Mr. AL PACINO (Actor): (as Sonny Wortzik) Get over there. Go back there, man. Go over there, will ya? He wants to kill me so bad he can taste it.

Unidentified Man (Actor): (as Character) I got a (unintelligible)...

Mr. PACINO: Attica, Attica, Attica...

WERTHEIMER: "Dog Day Afternoon's" true story of a guy who robbed a bank to pay for his lover's sex change operation was not the sort of material most filmmakers went for in 1975. But it was perfect for Lumet: offbeat, complicated characters, gritty New York setting, socially intriguing issues.

Money was an issue in Lumet's early life. During the Depression, his parents, veterans of New York's Yiddish stage, thrust him into the spotlight when he was just a toddler. When Sidney worked, the family would eat. By his 20s, Lumet was directing his own New York acting troupe.

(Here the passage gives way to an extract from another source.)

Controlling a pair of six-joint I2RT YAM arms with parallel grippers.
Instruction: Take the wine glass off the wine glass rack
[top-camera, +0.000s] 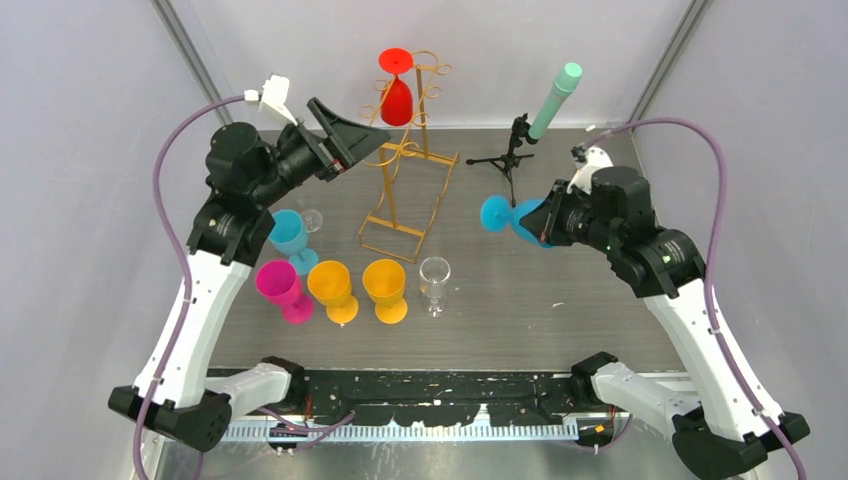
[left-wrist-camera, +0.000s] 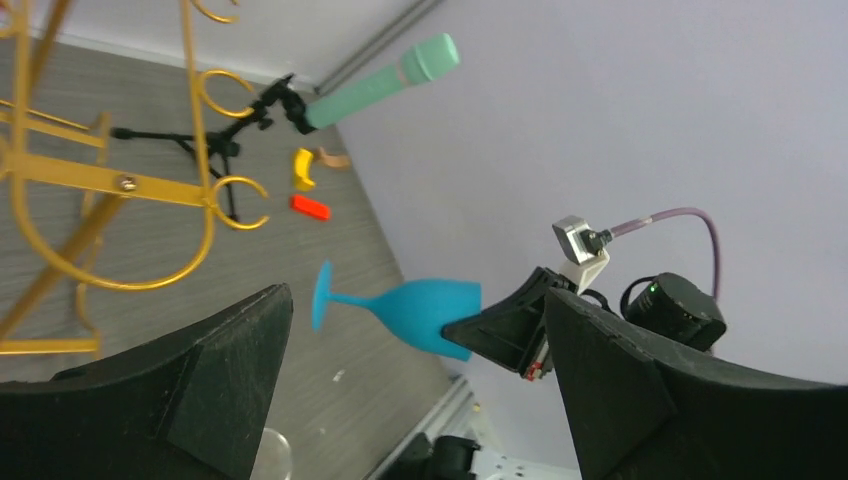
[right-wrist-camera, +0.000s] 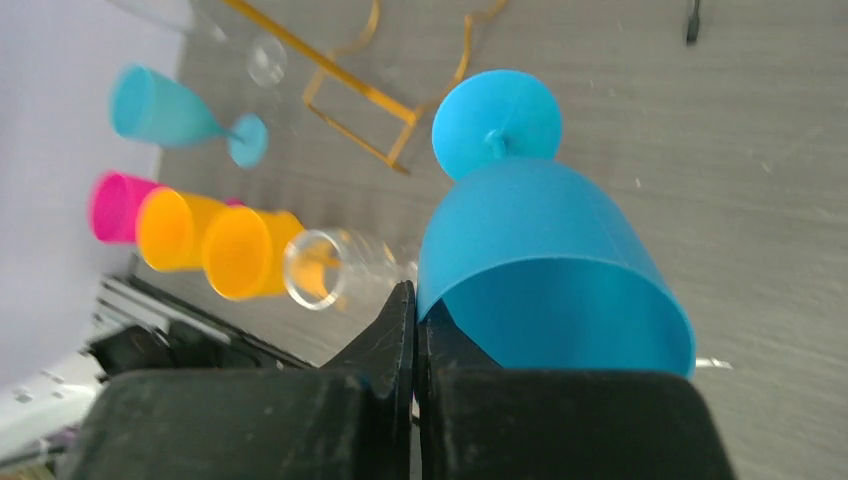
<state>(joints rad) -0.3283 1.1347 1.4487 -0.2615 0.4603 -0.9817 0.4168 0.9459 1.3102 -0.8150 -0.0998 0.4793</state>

When Hollywood called, he brought his stage habits with him, insisting on extensive rehearsals before shooting started. That allowed him to shoot fewer takes, and that meant his projects came in early and under budget, even unusual, complicated projects, like his Oscar-winning satire, "Network," about a television executive's craven exploitation of a news anchor who's losing his mind.

(Soundbite of movie, "Network")

Mr. PETER FINCH (Actor): (as Howard Beale) I want all of you to get up out of your chairs. I want you to get up right now and go to the window, open it and stick your head out and yell, I'm as mad as hell, and I'm not going to take this anymore.

WERTHEIMER: Lumet didn't really have a signature style. He could do literary, like Eugene O'Neill's "Long Day's Journey into Night," which won acting awards for its entire cast, and he could do lavish, like "Murder on the Orient Express."

Lumet has been described as an unsentimental director, yet sensitive to his actors, an actor's director, as he told NPR in a 1995 interview.

Mr. SIDNEY LUMET: Part of my job is to become whatever the actor needs. I can speak many different acting languages. If you're a method actor, I can talk Stanislavsky. If you're a Royal Academy graduate, I can talk to you in those technique terms. So that is part of my job, to become whatever helps that actor fulfill what they're doing.